**Your objective:** If a line in the entries contains the string "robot", include that line in your answer.

**Data excerpts:**
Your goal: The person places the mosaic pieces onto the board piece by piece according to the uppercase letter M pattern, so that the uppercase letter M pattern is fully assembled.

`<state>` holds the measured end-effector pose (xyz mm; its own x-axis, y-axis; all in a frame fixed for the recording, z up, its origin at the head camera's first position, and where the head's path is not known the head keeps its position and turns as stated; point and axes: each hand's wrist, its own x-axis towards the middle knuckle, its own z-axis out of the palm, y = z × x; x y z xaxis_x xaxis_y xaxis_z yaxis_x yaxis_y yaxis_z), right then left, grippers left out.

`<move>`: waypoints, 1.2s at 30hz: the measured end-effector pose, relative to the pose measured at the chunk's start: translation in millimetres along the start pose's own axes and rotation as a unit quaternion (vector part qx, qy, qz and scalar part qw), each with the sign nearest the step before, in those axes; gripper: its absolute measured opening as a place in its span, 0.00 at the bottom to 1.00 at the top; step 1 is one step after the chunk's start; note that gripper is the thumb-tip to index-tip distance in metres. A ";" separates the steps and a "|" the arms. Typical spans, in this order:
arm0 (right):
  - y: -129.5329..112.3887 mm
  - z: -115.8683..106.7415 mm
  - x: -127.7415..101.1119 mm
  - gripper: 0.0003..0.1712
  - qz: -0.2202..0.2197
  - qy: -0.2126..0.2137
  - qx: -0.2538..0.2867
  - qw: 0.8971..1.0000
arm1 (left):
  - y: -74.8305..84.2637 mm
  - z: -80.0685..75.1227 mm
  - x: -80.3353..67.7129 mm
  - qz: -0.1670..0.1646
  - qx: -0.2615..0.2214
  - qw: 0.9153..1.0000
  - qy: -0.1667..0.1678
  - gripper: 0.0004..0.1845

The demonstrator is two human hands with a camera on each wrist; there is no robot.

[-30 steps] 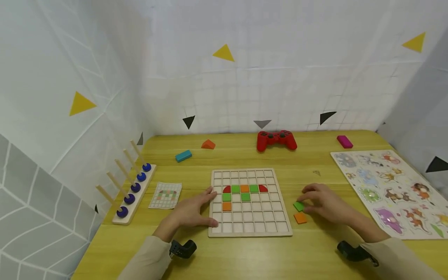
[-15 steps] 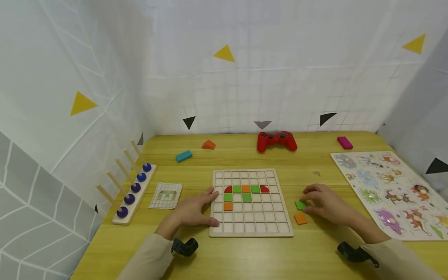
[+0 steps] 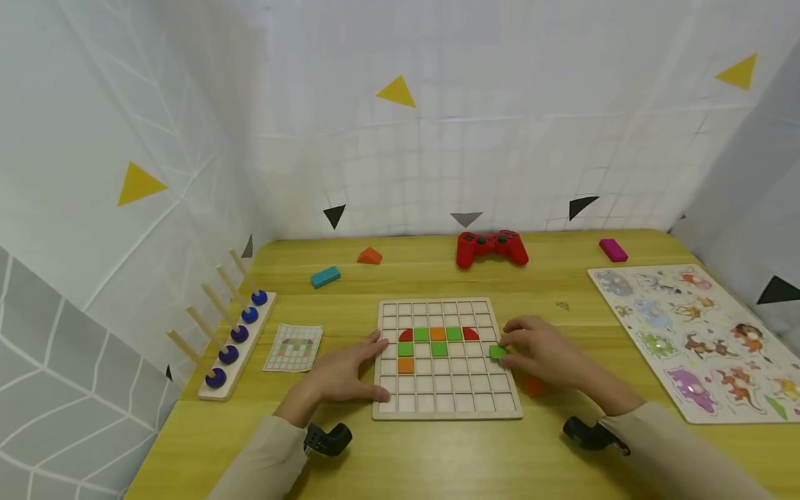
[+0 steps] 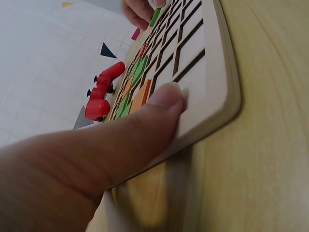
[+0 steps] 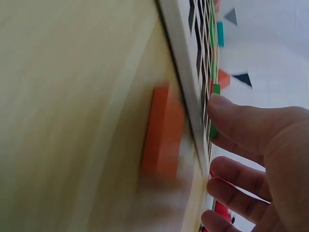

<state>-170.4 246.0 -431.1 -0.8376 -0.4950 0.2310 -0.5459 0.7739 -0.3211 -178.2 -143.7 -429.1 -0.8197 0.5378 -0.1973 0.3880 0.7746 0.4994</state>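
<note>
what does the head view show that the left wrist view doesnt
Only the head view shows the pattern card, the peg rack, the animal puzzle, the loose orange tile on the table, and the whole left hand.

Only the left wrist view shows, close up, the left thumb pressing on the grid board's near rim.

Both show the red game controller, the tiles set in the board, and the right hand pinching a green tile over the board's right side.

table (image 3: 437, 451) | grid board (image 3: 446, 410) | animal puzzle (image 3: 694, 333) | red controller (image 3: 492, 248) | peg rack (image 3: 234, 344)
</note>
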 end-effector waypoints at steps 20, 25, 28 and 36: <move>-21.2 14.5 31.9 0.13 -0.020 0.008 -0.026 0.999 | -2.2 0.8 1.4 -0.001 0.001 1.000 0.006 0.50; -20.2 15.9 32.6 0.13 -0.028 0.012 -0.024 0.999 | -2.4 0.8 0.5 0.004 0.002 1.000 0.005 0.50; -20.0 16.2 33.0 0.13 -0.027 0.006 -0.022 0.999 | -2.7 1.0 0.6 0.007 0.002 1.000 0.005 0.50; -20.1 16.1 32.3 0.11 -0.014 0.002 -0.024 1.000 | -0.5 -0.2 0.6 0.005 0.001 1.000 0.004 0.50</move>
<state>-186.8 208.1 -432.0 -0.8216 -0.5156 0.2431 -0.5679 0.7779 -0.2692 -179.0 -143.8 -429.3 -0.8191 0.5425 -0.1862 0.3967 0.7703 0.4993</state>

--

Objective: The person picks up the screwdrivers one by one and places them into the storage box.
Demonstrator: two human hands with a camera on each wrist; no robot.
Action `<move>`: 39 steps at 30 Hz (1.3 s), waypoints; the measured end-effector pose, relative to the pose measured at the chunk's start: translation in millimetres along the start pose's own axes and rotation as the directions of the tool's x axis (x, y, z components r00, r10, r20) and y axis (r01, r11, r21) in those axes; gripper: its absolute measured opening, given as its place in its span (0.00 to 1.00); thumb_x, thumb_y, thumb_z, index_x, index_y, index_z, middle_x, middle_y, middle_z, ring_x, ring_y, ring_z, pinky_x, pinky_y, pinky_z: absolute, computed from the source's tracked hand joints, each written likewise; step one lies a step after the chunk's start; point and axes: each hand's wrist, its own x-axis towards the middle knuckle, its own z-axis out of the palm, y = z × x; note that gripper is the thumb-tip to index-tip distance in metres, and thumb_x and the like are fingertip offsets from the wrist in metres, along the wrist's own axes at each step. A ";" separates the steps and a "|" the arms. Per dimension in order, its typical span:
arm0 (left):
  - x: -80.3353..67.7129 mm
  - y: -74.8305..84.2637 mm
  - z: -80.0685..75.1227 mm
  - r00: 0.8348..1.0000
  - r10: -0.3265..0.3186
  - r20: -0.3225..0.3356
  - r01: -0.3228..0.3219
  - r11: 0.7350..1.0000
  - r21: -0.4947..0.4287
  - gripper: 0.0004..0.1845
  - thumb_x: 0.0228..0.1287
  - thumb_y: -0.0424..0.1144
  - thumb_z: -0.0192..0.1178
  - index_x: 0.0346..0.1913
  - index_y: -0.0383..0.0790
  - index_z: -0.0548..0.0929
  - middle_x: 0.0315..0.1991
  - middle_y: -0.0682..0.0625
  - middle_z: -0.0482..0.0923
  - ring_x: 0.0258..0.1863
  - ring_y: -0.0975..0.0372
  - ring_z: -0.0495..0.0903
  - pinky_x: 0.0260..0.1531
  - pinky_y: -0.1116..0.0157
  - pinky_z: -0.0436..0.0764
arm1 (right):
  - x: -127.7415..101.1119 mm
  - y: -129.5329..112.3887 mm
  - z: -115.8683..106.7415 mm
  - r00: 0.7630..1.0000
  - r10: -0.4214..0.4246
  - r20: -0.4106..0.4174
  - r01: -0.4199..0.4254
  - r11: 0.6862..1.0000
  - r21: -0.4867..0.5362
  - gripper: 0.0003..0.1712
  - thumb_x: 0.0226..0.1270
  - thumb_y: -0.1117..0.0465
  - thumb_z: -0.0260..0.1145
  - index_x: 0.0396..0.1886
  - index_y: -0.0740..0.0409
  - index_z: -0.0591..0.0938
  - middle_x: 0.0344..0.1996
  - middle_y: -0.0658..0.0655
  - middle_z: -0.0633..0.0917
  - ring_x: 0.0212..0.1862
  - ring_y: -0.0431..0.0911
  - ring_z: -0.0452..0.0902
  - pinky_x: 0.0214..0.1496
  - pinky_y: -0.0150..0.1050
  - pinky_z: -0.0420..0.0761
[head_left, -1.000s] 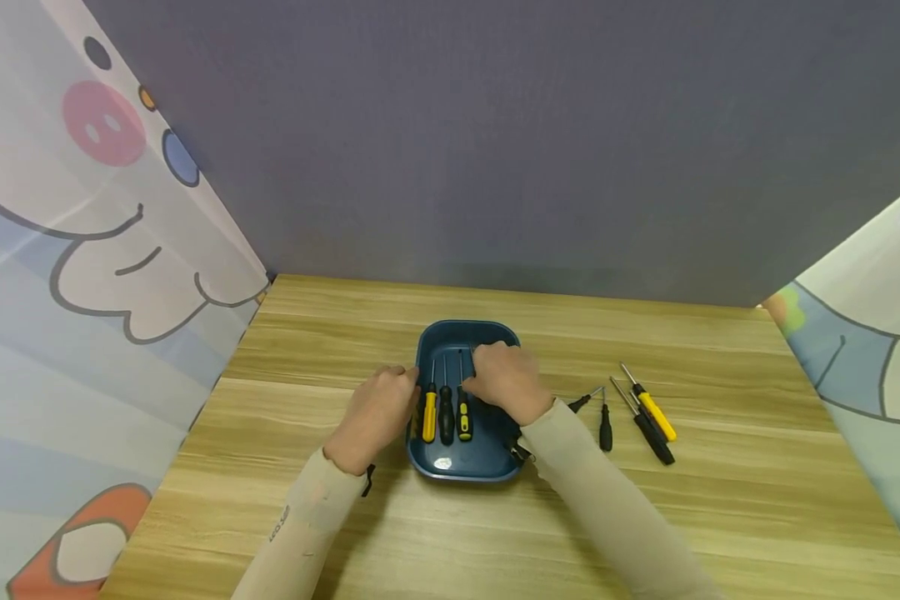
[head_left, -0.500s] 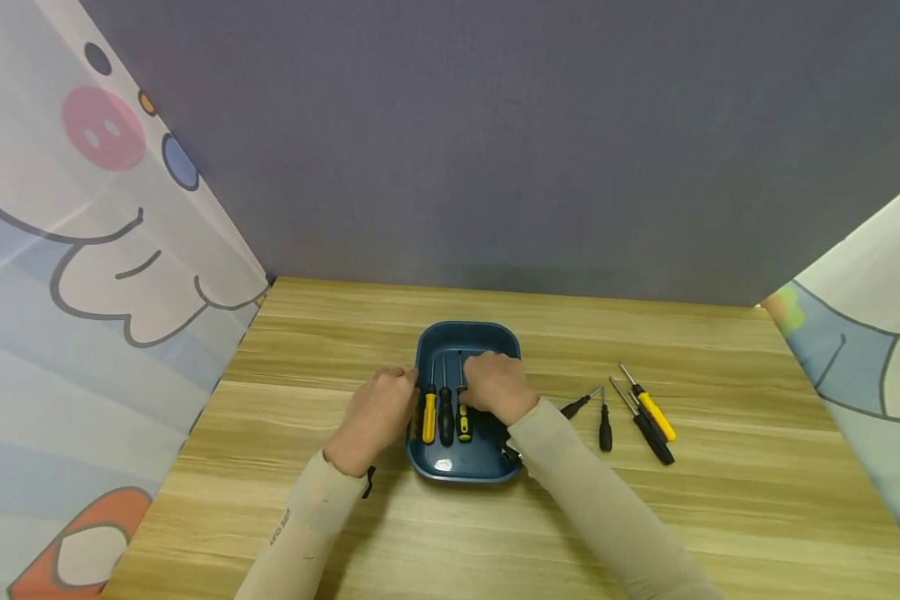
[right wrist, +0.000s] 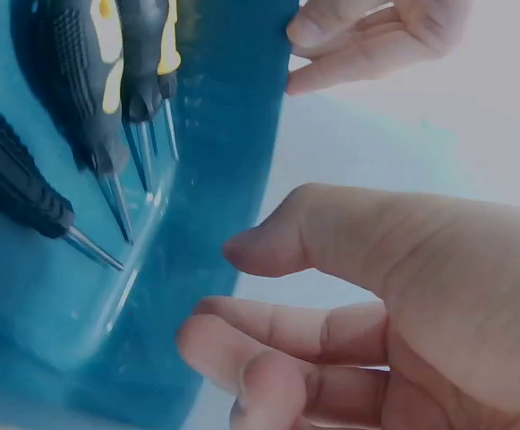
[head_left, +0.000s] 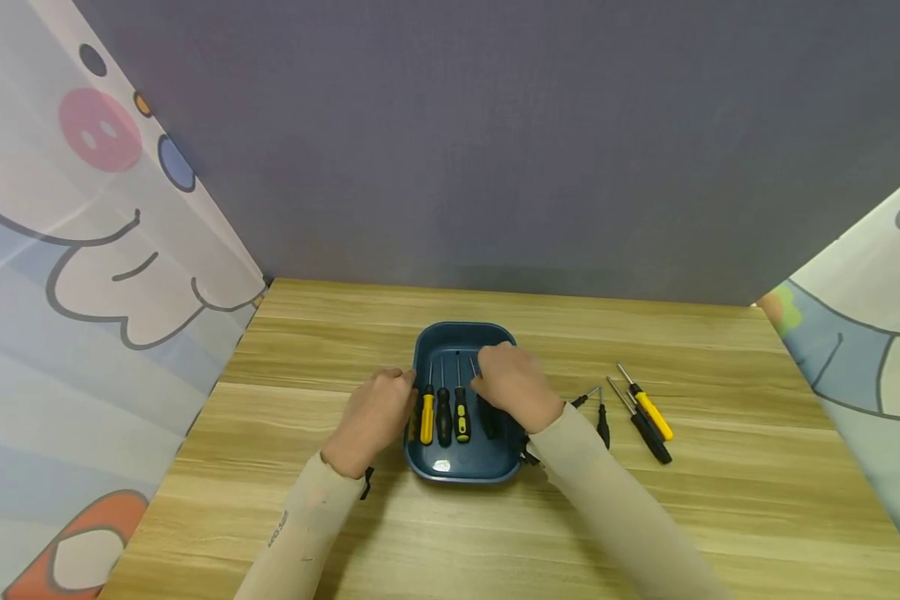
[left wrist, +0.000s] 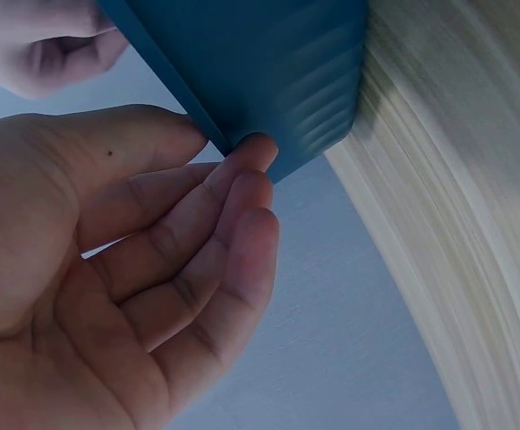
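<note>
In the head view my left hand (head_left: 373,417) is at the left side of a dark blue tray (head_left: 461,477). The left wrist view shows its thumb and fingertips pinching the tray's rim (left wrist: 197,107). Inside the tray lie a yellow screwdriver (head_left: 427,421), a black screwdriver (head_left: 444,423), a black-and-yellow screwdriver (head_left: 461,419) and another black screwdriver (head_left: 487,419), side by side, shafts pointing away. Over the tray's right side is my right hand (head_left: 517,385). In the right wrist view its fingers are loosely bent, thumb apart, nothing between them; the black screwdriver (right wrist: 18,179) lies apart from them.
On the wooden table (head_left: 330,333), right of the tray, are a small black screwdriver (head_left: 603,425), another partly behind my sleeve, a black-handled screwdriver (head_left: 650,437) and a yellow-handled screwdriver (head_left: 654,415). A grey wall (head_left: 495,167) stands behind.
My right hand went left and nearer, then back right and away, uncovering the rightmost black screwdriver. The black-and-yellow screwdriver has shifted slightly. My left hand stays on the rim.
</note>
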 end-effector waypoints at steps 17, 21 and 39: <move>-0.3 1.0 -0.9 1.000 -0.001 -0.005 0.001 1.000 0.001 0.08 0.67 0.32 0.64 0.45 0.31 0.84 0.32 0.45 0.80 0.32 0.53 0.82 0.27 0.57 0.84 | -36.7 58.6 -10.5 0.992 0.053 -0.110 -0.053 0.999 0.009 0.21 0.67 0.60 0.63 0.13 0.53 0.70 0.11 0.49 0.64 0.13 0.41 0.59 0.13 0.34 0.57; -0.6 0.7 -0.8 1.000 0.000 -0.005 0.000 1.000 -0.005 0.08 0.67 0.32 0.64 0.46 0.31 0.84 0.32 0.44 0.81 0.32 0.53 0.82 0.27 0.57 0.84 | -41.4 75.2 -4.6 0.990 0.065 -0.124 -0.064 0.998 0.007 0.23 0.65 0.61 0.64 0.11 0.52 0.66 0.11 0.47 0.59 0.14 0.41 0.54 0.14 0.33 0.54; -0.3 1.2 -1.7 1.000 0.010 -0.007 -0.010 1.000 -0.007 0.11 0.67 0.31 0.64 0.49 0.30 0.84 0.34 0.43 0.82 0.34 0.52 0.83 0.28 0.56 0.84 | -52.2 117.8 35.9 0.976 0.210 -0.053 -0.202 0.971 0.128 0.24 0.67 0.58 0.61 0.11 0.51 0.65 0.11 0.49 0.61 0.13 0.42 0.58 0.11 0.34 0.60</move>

**Response to the exercise:**
The demonstrator is two human hands with a camera on each wrist; there is no robot.
Demonstrator: two human hands with a camera on each wrist; no robot.

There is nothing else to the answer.